AIM OF THE EXERCISE —
From the data below, restate every line word for word.

(Records contained in a dataset)
+-------+
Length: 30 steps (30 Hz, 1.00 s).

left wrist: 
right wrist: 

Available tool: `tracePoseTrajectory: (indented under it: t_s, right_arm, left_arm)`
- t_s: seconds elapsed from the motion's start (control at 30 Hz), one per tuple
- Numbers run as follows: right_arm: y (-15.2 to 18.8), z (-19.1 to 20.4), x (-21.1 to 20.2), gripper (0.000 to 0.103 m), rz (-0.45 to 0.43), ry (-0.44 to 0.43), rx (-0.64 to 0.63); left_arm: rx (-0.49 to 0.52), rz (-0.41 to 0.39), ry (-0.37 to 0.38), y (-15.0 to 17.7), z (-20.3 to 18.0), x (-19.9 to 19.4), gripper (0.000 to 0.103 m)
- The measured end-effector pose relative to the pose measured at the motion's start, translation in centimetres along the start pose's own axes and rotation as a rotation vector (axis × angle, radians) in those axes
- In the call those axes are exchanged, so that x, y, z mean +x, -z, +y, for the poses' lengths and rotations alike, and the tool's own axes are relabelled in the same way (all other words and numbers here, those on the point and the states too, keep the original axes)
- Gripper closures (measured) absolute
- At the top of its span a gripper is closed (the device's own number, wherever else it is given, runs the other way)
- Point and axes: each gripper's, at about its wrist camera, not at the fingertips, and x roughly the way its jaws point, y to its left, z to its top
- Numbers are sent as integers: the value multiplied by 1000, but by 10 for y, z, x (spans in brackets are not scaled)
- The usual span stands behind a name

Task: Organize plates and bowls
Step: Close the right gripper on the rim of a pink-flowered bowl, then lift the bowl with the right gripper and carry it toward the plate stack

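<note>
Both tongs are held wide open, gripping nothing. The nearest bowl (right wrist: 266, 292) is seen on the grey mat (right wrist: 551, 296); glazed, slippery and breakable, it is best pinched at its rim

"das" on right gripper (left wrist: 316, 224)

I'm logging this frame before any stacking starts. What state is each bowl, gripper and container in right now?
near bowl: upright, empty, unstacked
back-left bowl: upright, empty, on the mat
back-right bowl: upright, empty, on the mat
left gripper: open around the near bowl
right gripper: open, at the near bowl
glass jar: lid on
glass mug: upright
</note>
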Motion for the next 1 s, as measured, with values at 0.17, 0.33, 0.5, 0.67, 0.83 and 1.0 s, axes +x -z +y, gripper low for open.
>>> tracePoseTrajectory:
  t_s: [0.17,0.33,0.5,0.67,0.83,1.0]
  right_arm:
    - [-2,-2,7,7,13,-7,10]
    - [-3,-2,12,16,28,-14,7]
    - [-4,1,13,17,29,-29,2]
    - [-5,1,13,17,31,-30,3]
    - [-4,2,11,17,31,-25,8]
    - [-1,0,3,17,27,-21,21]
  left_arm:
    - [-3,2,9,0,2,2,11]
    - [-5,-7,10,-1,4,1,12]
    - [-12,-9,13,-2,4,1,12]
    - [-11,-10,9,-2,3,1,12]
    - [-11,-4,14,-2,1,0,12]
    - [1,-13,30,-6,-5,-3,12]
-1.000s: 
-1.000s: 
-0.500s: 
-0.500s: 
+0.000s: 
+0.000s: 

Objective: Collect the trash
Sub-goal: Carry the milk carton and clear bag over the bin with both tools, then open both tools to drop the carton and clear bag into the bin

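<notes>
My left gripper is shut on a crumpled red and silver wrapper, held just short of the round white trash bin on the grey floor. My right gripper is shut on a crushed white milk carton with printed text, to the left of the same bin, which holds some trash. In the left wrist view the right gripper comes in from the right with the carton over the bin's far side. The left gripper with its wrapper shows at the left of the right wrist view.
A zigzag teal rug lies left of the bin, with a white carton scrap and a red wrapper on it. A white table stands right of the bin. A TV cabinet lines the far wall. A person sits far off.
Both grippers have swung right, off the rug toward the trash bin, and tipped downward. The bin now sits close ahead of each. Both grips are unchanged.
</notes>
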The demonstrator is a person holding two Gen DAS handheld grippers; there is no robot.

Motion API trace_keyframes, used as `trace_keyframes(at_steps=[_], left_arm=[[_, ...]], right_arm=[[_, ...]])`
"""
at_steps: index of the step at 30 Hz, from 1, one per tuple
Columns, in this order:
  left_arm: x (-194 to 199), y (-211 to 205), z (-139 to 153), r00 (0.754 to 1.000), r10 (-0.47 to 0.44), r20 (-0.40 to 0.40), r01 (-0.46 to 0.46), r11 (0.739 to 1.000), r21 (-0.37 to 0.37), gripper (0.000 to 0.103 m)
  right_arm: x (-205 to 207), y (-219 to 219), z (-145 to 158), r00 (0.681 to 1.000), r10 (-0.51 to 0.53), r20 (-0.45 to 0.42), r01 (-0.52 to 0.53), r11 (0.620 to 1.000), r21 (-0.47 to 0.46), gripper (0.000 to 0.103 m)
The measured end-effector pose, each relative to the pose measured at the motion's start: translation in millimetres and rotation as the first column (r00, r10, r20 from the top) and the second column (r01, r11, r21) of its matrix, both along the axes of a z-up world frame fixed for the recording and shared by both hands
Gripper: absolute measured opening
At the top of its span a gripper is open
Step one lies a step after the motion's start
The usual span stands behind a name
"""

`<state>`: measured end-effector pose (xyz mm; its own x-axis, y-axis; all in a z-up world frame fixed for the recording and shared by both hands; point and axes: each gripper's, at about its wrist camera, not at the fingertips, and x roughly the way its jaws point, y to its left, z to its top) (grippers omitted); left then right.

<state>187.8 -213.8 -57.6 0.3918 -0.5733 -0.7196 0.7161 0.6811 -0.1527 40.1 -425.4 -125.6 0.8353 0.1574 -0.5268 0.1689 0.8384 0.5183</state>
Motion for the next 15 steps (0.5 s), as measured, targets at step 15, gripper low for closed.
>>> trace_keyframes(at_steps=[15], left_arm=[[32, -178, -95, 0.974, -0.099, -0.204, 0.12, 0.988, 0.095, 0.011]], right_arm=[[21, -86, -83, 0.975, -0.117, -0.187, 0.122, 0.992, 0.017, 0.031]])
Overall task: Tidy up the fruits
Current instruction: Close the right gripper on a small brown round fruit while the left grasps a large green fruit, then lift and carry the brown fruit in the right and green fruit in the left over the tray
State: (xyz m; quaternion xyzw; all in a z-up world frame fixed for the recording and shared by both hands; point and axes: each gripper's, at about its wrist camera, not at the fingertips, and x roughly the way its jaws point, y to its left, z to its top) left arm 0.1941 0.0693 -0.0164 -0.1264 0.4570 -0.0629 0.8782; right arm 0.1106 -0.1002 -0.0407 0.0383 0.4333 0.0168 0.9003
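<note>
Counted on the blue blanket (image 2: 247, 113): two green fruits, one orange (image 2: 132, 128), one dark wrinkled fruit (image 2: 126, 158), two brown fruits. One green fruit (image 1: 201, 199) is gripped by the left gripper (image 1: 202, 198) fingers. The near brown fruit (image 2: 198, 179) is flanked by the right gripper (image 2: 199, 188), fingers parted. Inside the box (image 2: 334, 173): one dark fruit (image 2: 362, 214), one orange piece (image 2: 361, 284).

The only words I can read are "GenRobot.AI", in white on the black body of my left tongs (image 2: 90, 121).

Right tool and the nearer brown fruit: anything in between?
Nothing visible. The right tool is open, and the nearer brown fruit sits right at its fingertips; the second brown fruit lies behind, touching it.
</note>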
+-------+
ANSWER TO THE EXERCISE —
Length: 30 steps (30 Hz, 1.00 s).

left wrist: 
right wrist: 

Available tool: `tracePoseTrajectory: (indented under it: t_s, right_arm, left_arm)`
- t_s: seconds elapsed from the motion's start (control at 30 Hz), one per tuple
- Numbers run as follows: right_arm: y (-15.2 to 18.8), z (-19.1 to 20.4), x (-21.1 to 20.2), gripper (0.000 to 0.103 m), rz (-0.45 to 0.43), ry (-0.44 to 0.43), rx (-0.64 to 0.63); left_arm: rx (-0.49 to 0.52), rz (-0.41 to 0.39), ry (-0.37 to 0.38), y (-15.0 to 17.7), z (-20.3 to 18.0), x (-19.9 to 19.4), gripper (0.000 to 0.103 m)
- The measured end-effector pose relative to the pose measured at the motion's start, translation in centimetres along the start pose's own axes and rotation as a rotation vector (axis × angle, radians) in those axes
- In the call those axes are exchanged, so that x, y, z mean +x, -z, +y, for the poses' lengths and rotations alike, and the tool's own axes are relabelled in the same way (all other words and numbers here, those on the point and the states too, keep the original axes)
- Gripper closures (measured) absolute
- At the top of its span a gripper is closed (the device's own number, wherever else it is given, runs the other way)
- Point and axes: each gripper's, at about its wrist camera, not at the fingertips, and x roughly the way its jaws point, y to its left, z to its top
- Numbers are sent as integers: the value multiplied by 1000, but by 10 for y, z, x (spans in brackets are not scaled)
- The usual span stands behind a name

Task: Organize plates and bowls
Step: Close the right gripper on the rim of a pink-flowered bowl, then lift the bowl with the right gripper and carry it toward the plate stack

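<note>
Both tongs are held wide open, gripping nothing. The nearest bowl (right wrist: 266, 292) is seen on the grey mat (right wrist: 551, 296); glazed, slippery and breakable, it is best pinched at its rim

"das" on right gripper (left wrist: 316, 224)

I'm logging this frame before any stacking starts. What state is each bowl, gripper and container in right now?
near bowl: upright, empty, unstacked
back-left bowl: upright, empty, on the mat
back-right bowl: upright, empty, on the mat
left gripper: open around the near bowl
right gripper: open, at the near bowl
glass jar: lid on
glass mug: upright
</note>
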Motion for the next 1 s, as measured, with values at 0.17, 0.33, 0.5, 0.67, 0.83 and 1.0 s, axes +x -z +y, gripper low for open.
>>> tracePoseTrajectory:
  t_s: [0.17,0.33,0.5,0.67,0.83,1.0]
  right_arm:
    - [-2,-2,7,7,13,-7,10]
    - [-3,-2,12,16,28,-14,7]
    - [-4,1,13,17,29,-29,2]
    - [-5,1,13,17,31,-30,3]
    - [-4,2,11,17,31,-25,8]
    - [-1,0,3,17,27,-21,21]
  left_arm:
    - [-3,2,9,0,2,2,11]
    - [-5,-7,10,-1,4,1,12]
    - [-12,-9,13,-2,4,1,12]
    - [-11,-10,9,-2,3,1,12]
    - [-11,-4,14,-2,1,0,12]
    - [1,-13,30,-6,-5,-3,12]
-1.000s: 
-1.000s: 
-0.500s: 
-0.500s: 
+0.000s: 
+0.000s: 

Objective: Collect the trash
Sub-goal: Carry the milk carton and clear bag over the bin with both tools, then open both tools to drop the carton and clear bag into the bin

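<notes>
My left gripper is shut on a crumpled red and silver wrapper, held just short of the round white trash bin on the grey floor. My right gripper is shut on a crushed white milk carton with printed text, to the left of the same bin, which holds some trash. In the left wrist view the right gripper comes in from the right with the carton over the bin's far side. The left gripper with its wrapper shows at the left of the right wrist view.
A zigzag teal rug lies left of the bin, with a white carton scrap and a red wrapper on it. A white table stands right of the bin. A TV cabinet lines the far wall. A person sits far off.
Both grippers have swung right, off the rug toward the trash bin, and tipped downward. The bin now sits close ahead of each. Both grips are unchanged.
</notes>
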The demonstrator is a person holding two Gen DAS handheld grippers; there is no robot.

Motion API trace_keyframes, used as `trace_keyframes(at_steps=[_], left_arm=[[_, ...]], right_arm=[[_, ...]])`
"""
at_steps: index of the step at 30 Hz, from 1, one per tuple
Columns, in this order:
  left_arm: x (-194 to 199), y (-211 to 205), z (-139 to 153), r00 (0.754 to 1.000), r10 (-0.47 to 0.44), r20 (-0.40 to 0.40), r01 (-0.46 to 0.46), r11 (0.739 to 1.000), r21 (-0.37 to 0.37), gripper (0.000 to 0.103 m)
  right_arm: x (-205 to 207), y (-219 to 219), z (-145 to 158), r00 (0.681 to 1.000), r10 (-0.51 to 0.53), r20 (-0.45 to 0.42), r01 (-0.52 to 0.53), r11 (0.620 to 1.000), r21 (-0.47 to 0.46), gripper (0.000 to 0.103 m)
The measured end-effector pose, each relative to the pose measured at the motion's start: translation in millimetres and rotation as the first column (r00, r10, r20 from the top) and the second column (r01, r11, r21) of its matrix, both along the axes of a z-up world frame fixed for the recording and shared by both hands
Gripper: absolute measured opening
At the top of its span a gripper is open
Step one lies a step after the motion's start
The usual span stands behind a name
"""

`<state>`: measured end-effector pose (xyz mm; its own x-axis, y-axis; all in a z-up world frame fixed for the recording and shared by both hands; point and axes: each gripper's, at about its wrist camera, not at the fingertips, and x roughly the way its jaws point, y to its left, z to its top) (grippers omitted); left then right.

<state>187.8 -213.8 -57.6 0.3918 -0.5733 -0.7196 0.7161 0.6811 -0.1527 40.1 -425.4 -125.6 0.8353 0.1574 -0.5268 0.1689 0.8384 0.5183</state>
Motion for the next 15 steps (0.5 s), as measured, targets at step 15, gripper low for closed.
>>> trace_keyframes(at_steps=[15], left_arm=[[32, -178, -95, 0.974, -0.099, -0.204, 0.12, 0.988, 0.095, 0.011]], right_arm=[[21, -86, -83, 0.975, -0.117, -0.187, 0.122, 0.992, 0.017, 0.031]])
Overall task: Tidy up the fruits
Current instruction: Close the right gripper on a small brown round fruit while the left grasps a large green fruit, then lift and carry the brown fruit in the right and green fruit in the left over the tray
State: (xyz m; quaternion xyzw; all in a z-up world frame fixed for the recording and shared by both hands; point and axes: each gripper's, at about its wrist camera, not at the fingertips, and x roughly the way its jaws point, y to its left, z to its top) left arm 0.1941 0.0693 -0.0164 -0.1264 0.4570 -0.0629 0.8782; right arm 0.1106 -0.1002 -0.0407 0.0383 0.4333 0.0168 0.9003
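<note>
Counted on the blue blanket (image 2: 247, 113): two green fruits, one orange (image 2: 132, 128), one dark wrinkled fruit (image 2: 126, 158), two brown fruits. One green fruit (image 1: 201, 199) is gripped by the left gripper (image 1: 202, 198) fingers. The near brown fruit (image 2: 198, 179) is flanked by the right gripper (image 2: 199, 188), fingers parted. Inside the box (image 2: 334, 173): one dark fruit (image 2: 362, 214), one orange piece (image 2: 361, 284).

The only words I can read are "GenRobot.AI", in white on the black body of my left tongs (image 2: 90, 121).

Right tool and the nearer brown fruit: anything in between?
Nothing visible. The right tool is open, and the nearer brown fruit sits right at its fingertips; the second brown fruit lies behind, touching it.
</note>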

Here the exercise is finished.